You know you REALLY like a power tool when you need to give it a name.  We REALLY like Atilla the Mantis, so called because well its a tiller, see? tiller ’tilla… ah well.


Atilla taking His Nibs for a walk

Thanks to Atilla the plot has gone from looking like a candidate for a warning note to looking like we’re trying and sort of succeeding, tilling a plot takes about a tenth of the time that digging does and we’ve managed to plant up about half of the plot and weed nearly all of the bits except the fiddly peripheries and paths.

It wasn’t a cheap buy – about £400, that’s the cost of about 5 months of veggies if we were buying instead of growing (we eat a lot of veggies) – so it wipes out the financial advantage of having a plot this year, but it does mean we can keep the plot going when otherwise other commitments might have made it too difficult.  Lovely Atilla.

I don’t think we’d have gone for it if it weren’t for the number of other people down the allotments who have a tiller, and the Mantis in particular.  People who have one seem to have better quality soil in general, even with digging twice and hacking away with a hoe and rake we couldn’t get as fine a tilth as they seemed to.  So we went for it, Mantis’s national office turned out to be just down the road so we phoned their their tiny show room and picked it up.

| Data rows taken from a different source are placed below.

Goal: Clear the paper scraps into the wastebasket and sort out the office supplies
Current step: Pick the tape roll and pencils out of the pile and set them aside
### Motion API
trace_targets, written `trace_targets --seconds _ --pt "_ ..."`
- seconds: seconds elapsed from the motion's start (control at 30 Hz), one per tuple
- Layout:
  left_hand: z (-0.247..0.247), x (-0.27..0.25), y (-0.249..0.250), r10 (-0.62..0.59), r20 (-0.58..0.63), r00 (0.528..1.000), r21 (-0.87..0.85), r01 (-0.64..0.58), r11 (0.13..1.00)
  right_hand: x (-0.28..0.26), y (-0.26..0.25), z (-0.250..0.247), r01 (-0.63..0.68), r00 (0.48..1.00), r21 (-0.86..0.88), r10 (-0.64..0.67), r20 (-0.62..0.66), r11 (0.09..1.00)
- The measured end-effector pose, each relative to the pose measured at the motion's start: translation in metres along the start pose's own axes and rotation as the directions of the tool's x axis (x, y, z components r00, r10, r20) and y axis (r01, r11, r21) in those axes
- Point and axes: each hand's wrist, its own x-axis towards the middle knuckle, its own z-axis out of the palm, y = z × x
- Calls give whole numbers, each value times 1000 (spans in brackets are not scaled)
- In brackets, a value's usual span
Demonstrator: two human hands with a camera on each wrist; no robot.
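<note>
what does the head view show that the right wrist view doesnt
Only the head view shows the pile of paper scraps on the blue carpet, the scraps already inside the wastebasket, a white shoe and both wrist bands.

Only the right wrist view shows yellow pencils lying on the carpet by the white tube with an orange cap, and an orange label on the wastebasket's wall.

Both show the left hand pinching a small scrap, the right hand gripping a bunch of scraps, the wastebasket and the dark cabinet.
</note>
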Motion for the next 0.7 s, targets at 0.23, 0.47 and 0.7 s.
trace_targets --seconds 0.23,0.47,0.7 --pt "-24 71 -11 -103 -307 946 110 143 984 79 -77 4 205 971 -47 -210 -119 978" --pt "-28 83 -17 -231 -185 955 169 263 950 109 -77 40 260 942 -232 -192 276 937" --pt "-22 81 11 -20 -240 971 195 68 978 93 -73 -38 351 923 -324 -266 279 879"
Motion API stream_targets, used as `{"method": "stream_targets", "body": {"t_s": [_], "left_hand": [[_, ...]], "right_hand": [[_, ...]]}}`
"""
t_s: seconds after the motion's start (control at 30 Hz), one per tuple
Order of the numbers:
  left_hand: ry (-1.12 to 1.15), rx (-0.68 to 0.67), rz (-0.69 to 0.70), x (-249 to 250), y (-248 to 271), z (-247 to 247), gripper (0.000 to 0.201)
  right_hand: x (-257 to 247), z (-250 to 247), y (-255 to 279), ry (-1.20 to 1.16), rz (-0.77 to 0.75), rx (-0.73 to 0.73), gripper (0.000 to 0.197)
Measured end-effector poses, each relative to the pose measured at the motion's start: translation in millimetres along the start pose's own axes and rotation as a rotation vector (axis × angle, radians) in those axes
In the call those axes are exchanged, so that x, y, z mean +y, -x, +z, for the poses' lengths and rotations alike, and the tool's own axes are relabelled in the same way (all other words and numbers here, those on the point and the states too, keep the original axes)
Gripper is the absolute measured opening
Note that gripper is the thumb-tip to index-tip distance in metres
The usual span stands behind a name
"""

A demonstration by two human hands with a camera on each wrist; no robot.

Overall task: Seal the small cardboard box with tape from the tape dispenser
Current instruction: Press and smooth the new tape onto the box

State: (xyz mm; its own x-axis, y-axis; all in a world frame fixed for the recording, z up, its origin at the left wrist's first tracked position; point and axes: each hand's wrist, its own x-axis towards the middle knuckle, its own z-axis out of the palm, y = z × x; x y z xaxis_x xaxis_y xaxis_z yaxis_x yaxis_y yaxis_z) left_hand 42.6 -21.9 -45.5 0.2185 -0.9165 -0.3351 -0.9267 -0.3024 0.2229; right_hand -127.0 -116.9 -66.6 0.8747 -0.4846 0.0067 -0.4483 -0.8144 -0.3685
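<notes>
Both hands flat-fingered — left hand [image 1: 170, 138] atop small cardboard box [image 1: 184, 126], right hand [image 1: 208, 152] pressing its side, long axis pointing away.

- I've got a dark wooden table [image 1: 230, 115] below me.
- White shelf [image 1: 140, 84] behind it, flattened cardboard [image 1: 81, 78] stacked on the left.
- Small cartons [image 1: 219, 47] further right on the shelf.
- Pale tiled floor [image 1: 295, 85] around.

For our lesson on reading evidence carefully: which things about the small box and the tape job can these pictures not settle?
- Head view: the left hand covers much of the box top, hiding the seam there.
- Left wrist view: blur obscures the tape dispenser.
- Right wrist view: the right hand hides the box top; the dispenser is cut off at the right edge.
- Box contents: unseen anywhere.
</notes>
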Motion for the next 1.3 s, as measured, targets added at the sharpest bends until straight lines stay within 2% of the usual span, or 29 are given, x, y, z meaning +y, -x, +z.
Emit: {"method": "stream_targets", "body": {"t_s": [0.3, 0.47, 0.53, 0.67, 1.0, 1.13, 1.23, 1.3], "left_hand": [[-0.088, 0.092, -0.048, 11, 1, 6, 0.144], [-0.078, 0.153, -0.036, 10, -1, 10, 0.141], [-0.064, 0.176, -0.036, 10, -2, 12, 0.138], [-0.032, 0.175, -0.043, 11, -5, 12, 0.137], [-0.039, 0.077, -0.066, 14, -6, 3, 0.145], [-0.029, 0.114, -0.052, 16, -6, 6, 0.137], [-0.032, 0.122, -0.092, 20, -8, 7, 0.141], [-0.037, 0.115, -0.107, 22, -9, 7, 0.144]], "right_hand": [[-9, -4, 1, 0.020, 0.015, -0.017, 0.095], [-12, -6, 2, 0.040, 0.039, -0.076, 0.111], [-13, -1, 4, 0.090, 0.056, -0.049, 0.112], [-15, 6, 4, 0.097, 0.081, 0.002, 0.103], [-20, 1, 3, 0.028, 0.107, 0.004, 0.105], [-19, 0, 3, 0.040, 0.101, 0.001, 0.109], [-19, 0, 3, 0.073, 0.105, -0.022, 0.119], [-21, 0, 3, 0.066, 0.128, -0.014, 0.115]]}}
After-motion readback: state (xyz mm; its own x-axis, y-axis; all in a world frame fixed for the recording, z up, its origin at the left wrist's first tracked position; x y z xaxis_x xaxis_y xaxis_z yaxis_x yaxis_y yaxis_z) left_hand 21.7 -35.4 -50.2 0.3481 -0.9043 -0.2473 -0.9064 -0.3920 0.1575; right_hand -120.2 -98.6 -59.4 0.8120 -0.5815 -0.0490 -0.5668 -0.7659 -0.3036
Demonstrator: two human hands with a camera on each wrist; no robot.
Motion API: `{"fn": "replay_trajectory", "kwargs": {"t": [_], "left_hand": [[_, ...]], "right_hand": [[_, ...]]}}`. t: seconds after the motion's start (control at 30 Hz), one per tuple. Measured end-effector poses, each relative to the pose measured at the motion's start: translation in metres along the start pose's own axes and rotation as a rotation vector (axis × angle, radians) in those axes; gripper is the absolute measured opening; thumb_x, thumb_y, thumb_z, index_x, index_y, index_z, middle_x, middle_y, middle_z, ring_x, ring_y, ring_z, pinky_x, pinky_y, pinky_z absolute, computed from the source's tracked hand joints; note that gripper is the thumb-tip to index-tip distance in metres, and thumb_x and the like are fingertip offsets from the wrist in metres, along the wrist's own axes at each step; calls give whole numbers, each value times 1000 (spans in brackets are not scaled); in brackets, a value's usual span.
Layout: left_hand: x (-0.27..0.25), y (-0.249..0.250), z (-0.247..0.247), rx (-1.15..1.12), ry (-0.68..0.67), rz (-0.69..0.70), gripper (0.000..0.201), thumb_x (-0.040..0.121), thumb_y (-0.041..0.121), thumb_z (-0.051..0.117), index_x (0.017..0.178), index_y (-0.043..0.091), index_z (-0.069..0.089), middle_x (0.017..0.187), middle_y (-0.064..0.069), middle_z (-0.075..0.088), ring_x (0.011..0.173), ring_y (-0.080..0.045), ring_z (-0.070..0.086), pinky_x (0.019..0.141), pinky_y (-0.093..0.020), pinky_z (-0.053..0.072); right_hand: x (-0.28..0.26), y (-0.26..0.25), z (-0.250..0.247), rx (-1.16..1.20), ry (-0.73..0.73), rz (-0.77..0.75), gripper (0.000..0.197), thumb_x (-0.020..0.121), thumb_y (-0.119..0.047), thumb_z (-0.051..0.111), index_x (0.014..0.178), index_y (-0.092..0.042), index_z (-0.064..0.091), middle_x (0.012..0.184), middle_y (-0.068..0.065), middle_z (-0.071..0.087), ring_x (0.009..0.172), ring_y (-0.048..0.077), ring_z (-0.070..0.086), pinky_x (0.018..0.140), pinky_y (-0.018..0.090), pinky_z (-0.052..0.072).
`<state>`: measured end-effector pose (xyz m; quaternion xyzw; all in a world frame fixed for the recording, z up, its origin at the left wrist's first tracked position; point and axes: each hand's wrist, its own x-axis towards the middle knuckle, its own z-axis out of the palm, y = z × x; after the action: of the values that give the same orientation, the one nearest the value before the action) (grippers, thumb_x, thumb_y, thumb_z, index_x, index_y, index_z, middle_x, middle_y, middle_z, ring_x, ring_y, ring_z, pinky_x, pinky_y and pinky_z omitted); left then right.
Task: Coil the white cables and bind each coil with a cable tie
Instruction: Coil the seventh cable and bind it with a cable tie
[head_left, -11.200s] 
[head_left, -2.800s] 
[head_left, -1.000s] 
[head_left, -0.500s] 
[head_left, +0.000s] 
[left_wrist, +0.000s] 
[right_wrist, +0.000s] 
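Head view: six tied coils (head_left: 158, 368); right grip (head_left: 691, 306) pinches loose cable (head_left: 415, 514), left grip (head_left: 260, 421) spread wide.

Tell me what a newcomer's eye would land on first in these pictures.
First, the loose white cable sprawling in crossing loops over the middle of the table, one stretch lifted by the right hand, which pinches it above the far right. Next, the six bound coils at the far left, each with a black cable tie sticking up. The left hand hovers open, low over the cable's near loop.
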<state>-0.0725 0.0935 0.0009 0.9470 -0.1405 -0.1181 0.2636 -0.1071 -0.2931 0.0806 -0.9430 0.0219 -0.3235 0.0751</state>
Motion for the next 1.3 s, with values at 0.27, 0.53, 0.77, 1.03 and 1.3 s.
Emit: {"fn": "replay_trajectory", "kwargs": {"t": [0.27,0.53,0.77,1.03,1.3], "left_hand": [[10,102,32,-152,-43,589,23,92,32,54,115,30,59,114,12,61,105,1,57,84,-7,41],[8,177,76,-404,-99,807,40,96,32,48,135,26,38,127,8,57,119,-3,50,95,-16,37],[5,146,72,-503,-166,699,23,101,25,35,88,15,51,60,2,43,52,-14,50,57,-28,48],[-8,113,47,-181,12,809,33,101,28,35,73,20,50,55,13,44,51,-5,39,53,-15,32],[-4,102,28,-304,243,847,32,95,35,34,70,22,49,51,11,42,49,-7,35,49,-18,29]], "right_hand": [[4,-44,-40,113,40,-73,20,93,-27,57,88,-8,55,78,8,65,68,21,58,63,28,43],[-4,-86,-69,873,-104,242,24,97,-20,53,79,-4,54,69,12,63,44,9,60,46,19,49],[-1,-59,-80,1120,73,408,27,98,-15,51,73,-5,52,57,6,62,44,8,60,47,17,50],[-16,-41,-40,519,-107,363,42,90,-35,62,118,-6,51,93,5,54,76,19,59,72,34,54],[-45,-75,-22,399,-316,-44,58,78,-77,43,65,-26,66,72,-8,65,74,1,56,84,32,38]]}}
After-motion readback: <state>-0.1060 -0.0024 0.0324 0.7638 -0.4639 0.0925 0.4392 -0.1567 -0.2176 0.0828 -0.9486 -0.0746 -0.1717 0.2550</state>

Running the thing is a bit like mowing backwards, you keep dragging it slowly backwards otherwise with dry hard lumpy ground it’s apt to dance around abit.  With the tines curling one way you turn over and break up soil, facing the other way you cut just under the surface which is good for bulk weeding.

Anyway better go, I may not be blogging as much during this week or so as I’m currently posting elsewhere too while I’m doing my week long sponsored silence.  Sponsor me?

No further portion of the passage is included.